Aún cuando mi corazón sigue latiendo y mis signos vitales están en orden, no puedo dejar de sentir que estoy muerta. Tú, amado mío, me diste el beso de la muerte; me hiciste sentir sensaciones únicas, me hiciste volar más allá de las estrellas y solo para luego dejarme caer a toda velocidad.

Cálidos, así son tus labios, que al unirse con los míos formaron una mezcla perfecta de adrenalina, emociones, excitación y sensaciones… pero al parecer estas cosas solo yo las percibí, ya que a ti no pareció importarte.

Es ridículo que me queje por no tenerte, ya que siempre supe que eras como alguien salido de un sueño; si te soy sincera, nunca pensé que me despertaría tan sola en esta fría y solitaria cama.

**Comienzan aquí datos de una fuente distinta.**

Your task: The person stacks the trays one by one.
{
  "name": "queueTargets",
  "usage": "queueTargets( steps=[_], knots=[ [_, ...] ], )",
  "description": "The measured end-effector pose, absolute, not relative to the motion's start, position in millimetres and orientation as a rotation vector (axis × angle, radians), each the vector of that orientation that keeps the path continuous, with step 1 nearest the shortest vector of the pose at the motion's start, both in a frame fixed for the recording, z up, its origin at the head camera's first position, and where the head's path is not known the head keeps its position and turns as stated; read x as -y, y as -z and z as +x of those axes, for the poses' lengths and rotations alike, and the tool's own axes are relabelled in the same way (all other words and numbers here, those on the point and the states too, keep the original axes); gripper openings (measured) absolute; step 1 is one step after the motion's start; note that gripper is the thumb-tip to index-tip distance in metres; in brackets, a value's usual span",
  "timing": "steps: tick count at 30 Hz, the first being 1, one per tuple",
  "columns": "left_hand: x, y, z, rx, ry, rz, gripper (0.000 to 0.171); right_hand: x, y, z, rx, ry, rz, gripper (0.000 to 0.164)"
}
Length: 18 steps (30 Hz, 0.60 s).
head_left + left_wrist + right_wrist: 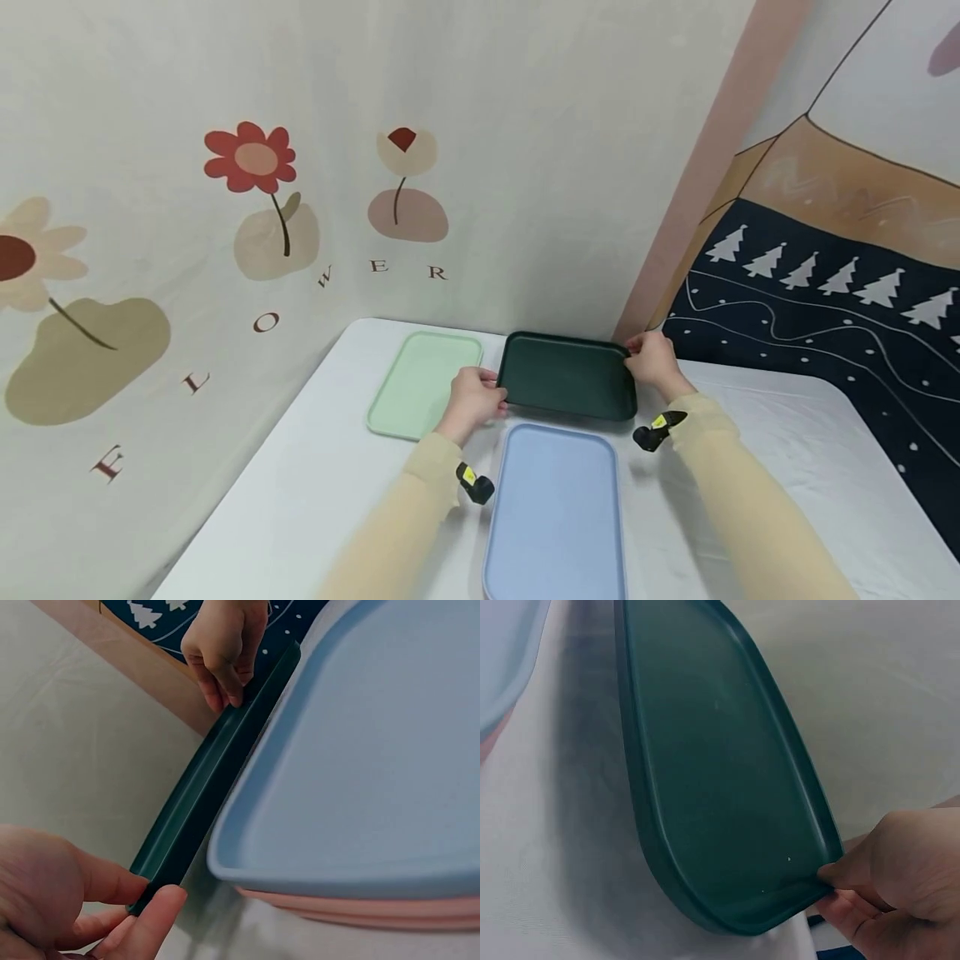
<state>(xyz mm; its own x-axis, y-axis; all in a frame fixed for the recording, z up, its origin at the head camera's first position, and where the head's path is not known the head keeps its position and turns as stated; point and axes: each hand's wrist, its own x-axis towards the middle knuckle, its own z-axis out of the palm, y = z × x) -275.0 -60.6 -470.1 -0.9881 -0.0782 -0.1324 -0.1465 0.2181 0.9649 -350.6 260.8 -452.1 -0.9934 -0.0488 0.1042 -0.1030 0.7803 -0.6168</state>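
Note:
A dark green tray (pixel 567 375) is held level just above the far part of the white table, its shadow showing below it in the right wrist view. My left hand (pixel 475 400) pinches its left short edge, thumb and fingers on either side of the rim (pixel 150 889). At the opposite short edge, my right hand (pixel 654 363) grips the rim near the far corner (pixel 821 881). Nearer to me lies a light blue tray (pixel 557 512); the left wrist view shows a pink tray (pixel 360 909) under it. Left of the green tray is a pale green tray (pixel 423 385).
The white table (pixel 300 492) meets a wall hanging (pixel 525 167) with printed flowers and letters at the back and left. A dark blue cloth (pixel 810 333) with white trees hangs beyond the table's right edge. Small black cameras (pixel 476 483) sit on both wrists.

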Motion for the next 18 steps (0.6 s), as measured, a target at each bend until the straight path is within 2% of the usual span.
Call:
queueTargets(
  steps=[12,18],
  knots=[
    [76.5,450.8,-265.8,-2.509,-1.84,-0.16,0.027,-259.5,420.6,-330.8,2.947,-1.053,0.151,0.036],
    [84.6,446.2,-262.1,-2.578,-1.78,-0.127,0.026,-260.2,406.6,-313.2,2.98,-1.299,0.149,0.033]
  ],
)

Salí a caminar, ya que la habitación parecía demasiado pequeña y el aire me faltaba. La lluvia cae en mi rostro y recorre mi pelo hasta caer por las puntas, y ahora recuerdo… de pequeña siempre imaginé como podría ser mi muerte, imaginaba grandes accidentes y cosas muy dramáticas, pero ahora entiendo que la muerte más dolorosa es estar muerta en vida; que mi corazón esté latiendo sin sentido.

Pero a pesar de todo te agradezco… si algún día me iba a besar la muerte, me alegra que haya sido con tus labios…mi amor.